» **Exercise aim**
Reproduce the records below exactly, but only between the lines holding "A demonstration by" and "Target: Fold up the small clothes", inclusive.

» **Given records**
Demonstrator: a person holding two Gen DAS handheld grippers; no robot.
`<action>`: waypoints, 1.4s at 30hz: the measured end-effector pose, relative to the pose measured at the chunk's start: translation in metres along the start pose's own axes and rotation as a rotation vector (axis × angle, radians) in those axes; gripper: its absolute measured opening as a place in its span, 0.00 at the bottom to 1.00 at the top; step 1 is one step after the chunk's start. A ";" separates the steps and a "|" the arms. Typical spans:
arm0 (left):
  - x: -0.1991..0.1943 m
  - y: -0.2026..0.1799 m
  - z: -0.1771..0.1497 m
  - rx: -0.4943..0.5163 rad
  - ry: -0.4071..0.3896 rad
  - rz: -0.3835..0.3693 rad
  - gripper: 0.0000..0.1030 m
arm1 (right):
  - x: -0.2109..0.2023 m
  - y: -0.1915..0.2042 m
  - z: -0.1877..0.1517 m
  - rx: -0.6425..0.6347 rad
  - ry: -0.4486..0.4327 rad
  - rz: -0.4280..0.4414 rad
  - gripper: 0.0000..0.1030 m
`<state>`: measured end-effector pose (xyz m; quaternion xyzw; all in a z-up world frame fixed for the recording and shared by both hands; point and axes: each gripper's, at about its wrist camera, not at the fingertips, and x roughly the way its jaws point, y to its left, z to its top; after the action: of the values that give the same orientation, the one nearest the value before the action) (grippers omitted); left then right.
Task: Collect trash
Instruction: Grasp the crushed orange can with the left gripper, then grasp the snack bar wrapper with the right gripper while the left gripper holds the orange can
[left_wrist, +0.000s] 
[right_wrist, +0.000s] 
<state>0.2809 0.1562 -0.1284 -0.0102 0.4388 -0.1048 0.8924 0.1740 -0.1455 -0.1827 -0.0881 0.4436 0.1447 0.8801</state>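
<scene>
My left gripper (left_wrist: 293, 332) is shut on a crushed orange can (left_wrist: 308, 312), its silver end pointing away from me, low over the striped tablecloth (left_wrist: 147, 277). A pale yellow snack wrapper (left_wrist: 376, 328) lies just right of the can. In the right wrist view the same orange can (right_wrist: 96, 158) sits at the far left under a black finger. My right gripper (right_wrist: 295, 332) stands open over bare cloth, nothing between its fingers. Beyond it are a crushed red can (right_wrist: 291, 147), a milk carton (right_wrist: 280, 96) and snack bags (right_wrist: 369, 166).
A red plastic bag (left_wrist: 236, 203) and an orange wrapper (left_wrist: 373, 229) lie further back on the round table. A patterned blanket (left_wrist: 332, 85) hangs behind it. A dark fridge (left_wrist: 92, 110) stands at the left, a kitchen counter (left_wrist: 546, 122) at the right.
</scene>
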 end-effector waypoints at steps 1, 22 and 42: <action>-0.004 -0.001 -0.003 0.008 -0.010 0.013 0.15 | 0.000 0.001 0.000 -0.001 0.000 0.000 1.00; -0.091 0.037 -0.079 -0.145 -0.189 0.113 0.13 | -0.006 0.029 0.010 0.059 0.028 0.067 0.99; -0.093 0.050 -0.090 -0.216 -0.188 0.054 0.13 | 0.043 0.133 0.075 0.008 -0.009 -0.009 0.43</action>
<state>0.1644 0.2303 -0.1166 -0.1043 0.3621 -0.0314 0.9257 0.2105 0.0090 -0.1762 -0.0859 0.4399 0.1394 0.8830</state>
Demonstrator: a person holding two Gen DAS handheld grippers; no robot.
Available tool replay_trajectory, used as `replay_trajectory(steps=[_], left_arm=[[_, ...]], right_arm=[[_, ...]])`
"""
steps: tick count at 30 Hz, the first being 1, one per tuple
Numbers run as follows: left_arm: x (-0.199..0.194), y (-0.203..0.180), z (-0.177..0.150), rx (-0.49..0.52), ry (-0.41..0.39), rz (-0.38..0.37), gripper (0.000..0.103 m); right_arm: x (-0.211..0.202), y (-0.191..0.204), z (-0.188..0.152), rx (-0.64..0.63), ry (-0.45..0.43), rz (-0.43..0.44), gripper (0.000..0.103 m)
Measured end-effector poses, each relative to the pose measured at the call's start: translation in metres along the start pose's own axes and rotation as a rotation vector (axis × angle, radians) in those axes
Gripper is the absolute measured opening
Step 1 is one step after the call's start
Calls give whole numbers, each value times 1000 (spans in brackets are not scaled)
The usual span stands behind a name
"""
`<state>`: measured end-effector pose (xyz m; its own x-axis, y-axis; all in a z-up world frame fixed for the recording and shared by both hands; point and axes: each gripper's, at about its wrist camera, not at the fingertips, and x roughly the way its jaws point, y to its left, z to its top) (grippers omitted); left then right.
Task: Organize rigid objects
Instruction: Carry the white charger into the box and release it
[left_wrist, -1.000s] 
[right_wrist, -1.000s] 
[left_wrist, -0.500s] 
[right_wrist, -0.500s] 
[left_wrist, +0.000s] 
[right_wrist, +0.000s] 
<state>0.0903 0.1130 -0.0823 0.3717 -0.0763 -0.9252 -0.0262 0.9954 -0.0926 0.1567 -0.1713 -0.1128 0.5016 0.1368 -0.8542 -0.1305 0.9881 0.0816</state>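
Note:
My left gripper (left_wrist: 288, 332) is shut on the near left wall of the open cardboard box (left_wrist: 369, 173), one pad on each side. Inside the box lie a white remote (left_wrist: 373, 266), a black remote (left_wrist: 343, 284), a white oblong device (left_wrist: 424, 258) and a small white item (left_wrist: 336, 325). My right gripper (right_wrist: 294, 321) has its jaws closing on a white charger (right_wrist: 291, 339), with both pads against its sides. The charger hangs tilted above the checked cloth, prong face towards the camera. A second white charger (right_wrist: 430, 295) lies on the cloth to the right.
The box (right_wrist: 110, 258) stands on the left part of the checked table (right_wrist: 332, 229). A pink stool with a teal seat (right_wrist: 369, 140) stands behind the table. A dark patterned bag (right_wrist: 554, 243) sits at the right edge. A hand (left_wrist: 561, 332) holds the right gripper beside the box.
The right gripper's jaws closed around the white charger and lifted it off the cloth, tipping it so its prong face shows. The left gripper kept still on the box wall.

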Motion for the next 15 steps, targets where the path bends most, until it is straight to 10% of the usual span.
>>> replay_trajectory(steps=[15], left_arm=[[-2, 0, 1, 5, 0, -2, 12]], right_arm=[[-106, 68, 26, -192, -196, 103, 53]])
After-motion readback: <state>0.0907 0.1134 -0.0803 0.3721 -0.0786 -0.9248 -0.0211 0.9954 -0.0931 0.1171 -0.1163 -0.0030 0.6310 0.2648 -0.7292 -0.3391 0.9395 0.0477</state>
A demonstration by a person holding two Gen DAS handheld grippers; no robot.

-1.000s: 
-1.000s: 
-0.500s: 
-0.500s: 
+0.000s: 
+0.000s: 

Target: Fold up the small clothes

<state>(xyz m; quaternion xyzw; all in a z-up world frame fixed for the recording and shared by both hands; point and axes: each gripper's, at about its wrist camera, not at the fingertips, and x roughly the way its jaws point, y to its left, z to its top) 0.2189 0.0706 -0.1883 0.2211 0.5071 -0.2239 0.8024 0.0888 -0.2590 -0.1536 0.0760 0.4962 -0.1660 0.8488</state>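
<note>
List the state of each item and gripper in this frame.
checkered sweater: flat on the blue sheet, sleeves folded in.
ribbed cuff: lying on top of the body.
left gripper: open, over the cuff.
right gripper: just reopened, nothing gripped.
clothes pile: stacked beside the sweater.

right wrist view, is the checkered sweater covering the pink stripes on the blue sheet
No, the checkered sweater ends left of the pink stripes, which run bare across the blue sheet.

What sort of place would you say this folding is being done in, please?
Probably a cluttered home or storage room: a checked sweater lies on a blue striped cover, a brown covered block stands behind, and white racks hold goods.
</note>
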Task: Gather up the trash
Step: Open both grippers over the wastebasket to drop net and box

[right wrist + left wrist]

» **Written solution**
A demonstration by a person holding two Gen DAS handheld grippers; no robot.

-1.000s: 
-1.000s: 
-0.500s: 
-0.500s: 
+0.000s: 
+0.000s: 

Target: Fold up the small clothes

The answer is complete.